# To do:
Output the data below exactly, down to the last character.

### Data block

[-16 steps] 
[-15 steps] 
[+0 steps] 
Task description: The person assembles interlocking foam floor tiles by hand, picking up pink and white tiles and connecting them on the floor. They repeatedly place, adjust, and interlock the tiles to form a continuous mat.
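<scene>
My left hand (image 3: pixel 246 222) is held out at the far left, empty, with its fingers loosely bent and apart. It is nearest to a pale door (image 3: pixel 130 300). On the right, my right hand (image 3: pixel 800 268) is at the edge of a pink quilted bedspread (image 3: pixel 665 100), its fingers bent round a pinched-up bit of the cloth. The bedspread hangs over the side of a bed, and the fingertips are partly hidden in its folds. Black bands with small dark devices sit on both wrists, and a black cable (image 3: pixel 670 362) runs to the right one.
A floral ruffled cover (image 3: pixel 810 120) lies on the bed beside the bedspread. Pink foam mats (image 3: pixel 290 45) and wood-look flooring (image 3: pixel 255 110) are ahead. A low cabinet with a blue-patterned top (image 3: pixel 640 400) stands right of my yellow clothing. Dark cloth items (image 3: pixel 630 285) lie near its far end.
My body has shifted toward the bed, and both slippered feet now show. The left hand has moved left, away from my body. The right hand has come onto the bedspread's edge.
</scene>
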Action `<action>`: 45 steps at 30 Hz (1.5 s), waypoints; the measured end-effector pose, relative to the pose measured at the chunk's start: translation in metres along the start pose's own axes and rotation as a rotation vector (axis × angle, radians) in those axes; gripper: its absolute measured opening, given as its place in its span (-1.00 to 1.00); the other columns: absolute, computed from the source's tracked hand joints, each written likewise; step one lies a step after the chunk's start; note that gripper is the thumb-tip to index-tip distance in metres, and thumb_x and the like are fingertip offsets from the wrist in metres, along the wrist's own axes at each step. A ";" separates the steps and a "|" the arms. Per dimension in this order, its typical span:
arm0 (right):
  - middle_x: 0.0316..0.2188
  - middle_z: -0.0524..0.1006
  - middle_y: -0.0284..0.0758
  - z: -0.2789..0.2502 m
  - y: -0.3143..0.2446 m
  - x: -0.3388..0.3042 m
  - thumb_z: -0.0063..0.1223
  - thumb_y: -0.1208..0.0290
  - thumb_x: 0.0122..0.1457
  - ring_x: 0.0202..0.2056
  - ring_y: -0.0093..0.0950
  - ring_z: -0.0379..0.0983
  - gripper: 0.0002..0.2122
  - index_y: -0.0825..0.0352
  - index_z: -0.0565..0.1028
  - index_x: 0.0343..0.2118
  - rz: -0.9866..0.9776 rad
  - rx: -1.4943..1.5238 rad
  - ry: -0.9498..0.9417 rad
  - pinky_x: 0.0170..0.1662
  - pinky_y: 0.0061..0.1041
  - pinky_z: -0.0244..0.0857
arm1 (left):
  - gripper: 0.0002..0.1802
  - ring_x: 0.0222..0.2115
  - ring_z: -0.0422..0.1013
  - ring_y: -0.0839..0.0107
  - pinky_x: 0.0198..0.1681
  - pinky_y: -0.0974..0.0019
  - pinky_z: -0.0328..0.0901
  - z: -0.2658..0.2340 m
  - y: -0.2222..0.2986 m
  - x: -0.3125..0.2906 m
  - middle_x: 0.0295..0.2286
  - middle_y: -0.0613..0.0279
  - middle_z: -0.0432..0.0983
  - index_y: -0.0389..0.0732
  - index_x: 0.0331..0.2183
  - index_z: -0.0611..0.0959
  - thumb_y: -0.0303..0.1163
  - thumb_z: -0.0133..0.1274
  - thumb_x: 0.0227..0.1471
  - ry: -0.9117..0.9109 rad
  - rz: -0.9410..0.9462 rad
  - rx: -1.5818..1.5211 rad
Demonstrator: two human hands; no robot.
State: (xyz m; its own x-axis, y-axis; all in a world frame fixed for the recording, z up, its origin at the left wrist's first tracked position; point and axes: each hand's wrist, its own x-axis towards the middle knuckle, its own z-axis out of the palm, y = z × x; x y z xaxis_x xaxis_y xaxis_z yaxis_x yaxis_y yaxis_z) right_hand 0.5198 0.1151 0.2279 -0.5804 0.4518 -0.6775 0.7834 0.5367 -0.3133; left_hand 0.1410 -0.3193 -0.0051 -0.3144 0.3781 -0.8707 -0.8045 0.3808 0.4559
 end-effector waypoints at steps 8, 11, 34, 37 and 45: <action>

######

# Task response:
[-16 steps] 
[-15 steps] 
[+0 steps] 
Task description: The person assembles interlocking foam floor tiles by hand, picking up pink and white tiles and connecting them on the floor. They repeatedly place, adjust, and interlock the tiles to form a continuous mat.
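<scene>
My left hand (image 3: pixel 246 222) is held out at the far left, empty, with its fingers loosely bent and apart. It is nearest to a pale door (image 3: pixel 130 300). On the right, my right hand (image 3: pixel 800 268) is at the edge of a pink quilted bedspread (image 3: pixel 665 100), its fingers bent round a pinched-up bit of the cloth. The bedspread hangs over the side of a bed, and the fingertips are partly hidden in its folds. Black bands with small dark devices sit on both wrists, and a black cable (image 3: pixel 670 362) runs to the right one.
A floral ruffled cover (image 3: pixel 810 120) lies on the bed beside the bedspread. Pink foam mats (image 3: pixel 290 45) and wood-look flooring (image 3: pixel 255 110) are ahead. A low cabinet with a blue-patterned top (image 3: pixel 640 400) stands right of my yellow clothing. Dark cloth items (image 3: pixel 630 285) lie near its far end.
My body has shifted toward the bed, and both slippered feet now show. The left hand has moved left, away from my body. The right hand has come onto the bedspread's edge.
</scene>
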Action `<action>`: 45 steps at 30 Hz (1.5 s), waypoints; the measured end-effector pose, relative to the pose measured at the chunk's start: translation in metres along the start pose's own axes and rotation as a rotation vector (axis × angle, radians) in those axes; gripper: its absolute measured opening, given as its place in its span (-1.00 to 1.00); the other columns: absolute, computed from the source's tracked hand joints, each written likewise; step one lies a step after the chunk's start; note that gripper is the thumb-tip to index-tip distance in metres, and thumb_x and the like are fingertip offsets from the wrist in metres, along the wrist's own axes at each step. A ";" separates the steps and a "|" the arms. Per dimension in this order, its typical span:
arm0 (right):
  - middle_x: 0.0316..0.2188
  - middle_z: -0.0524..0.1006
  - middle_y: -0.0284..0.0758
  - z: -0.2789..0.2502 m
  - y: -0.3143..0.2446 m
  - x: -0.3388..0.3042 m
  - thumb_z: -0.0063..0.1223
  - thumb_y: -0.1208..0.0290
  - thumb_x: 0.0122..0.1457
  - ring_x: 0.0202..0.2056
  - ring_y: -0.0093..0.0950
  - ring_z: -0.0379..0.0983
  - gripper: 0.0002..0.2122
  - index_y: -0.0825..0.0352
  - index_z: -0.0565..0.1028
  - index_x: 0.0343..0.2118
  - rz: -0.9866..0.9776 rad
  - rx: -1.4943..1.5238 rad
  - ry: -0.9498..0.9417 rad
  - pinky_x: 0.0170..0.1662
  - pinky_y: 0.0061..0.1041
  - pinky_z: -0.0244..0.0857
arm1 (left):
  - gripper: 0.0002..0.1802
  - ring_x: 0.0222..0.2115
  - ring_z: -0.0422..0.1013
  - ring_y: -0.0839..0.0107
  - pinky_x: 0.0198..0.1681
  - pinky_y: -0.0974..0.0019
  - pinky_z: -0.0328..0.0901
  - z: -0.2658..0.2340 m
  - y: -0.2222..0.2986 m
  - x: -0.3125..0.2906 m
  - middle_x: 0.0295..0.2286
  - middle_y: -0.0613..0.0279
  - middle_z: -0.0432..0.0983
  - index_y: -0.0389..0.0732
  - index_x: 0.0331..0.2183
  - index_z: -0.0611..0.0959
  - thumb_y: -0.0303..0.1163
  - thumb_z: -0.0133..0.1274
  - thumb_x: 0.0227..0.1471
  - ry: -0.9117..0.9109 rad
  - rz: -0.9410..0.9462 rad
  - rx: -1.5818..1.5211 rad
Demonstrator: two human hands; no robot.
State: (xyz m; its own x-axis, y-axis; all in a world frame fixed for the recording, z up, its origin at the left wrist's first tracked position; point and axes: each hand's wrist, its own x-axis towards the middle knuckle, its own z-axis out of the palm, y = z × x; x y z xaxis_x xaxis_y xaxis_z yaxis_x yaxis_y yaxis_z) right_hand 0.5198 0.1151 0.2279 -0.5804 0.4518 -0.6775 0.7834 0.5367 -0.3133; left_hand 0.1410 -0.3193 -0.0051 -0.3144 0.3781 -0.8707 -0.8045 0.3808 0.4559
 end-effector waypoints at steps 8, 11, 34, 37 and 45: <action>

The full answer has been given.